↓
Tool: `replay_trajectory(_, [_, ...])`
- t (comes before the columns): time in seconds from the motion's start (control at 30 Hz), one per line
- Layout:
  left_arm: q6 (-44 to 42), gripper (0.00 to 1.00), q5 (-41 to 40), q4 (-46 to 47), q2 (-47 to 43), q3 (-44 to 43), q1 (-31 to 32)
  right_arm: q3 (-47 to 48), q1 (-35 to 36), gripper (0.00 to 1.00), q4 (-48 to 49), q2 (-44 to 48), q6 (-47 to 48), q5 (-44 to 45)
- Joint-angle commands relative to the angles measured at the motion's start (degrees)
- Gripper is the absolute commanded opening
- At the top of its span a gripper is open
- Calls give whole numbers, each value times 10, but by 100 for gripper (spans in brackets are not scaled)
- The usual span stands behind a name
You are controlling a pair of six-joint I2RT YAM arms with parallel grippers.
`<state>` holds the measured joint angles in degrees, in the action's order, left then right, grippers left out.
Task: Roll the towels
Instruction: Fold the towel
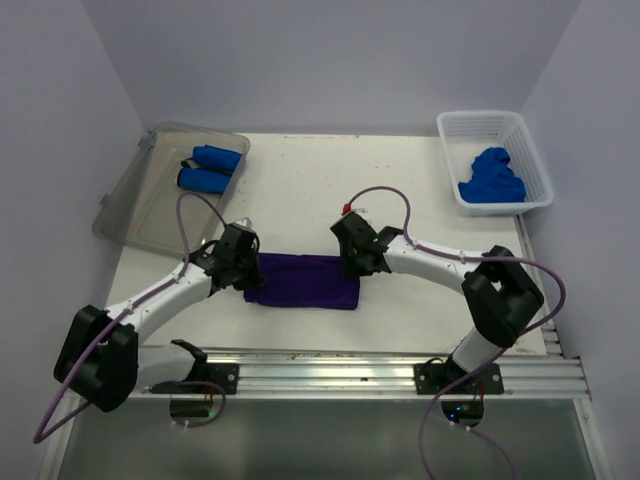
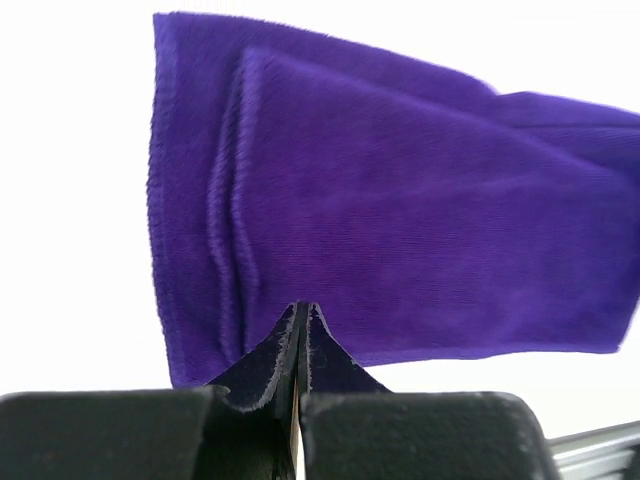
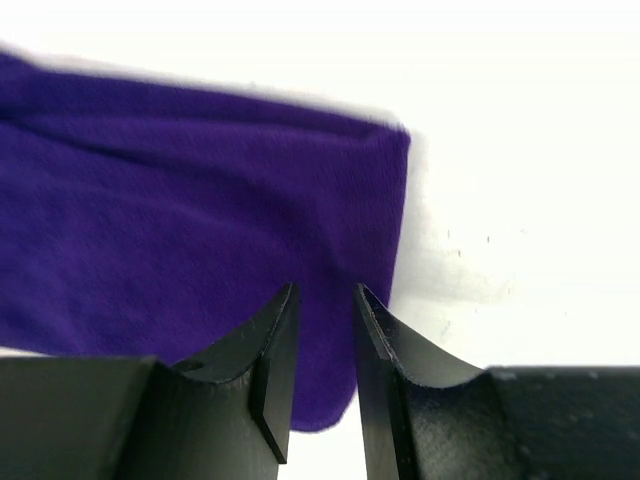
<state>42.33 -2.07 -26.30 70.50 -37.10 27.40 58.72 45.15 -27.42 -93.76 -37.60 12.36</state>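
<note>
The purple towel [image 1: 303, 283] lies folded into a flat strip on the surface [image 1: 300, 190], between the 2 arms, with its long axis running left to right. In the left wrist view, 1 layer edge shows as a ridge near its left end.

The left tool [image 2: 302, 312] is fully closed, with its tips at the near edge of the left end. Whether fabric is pinched between them cannot be told. The right tool [image 3: 325, 295] stands at a narrow gap over the near right corner and holds nothing.

Step in hand, by judgement: starting the roll from 1 end.
1. Confirm that the starting end is gripped through all layers, not the top layer alone.
2. Turn the first wrap tight and square to the long edges. A skewed start gives a cone.
3. Press the free end flat with the other tool so that the strip does not slide.

2 rolled blue towels [image 1: 210, 168] lie in the tray [image 1: 130, 215]. Loose blue towels [image 1: 492, 178] wait in the basket [image 1: 480, 115].
</note>
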Motion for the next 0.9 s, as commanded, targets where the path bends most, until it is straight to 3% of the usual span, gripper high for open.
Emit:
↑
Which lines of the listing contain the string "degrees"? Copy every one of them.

- Joint-angle commands relative to the angles measured at the motion's start (degrees)
`<state>` holds the measured joint angles in degrees, in the action's order, left then right, grippers left out.

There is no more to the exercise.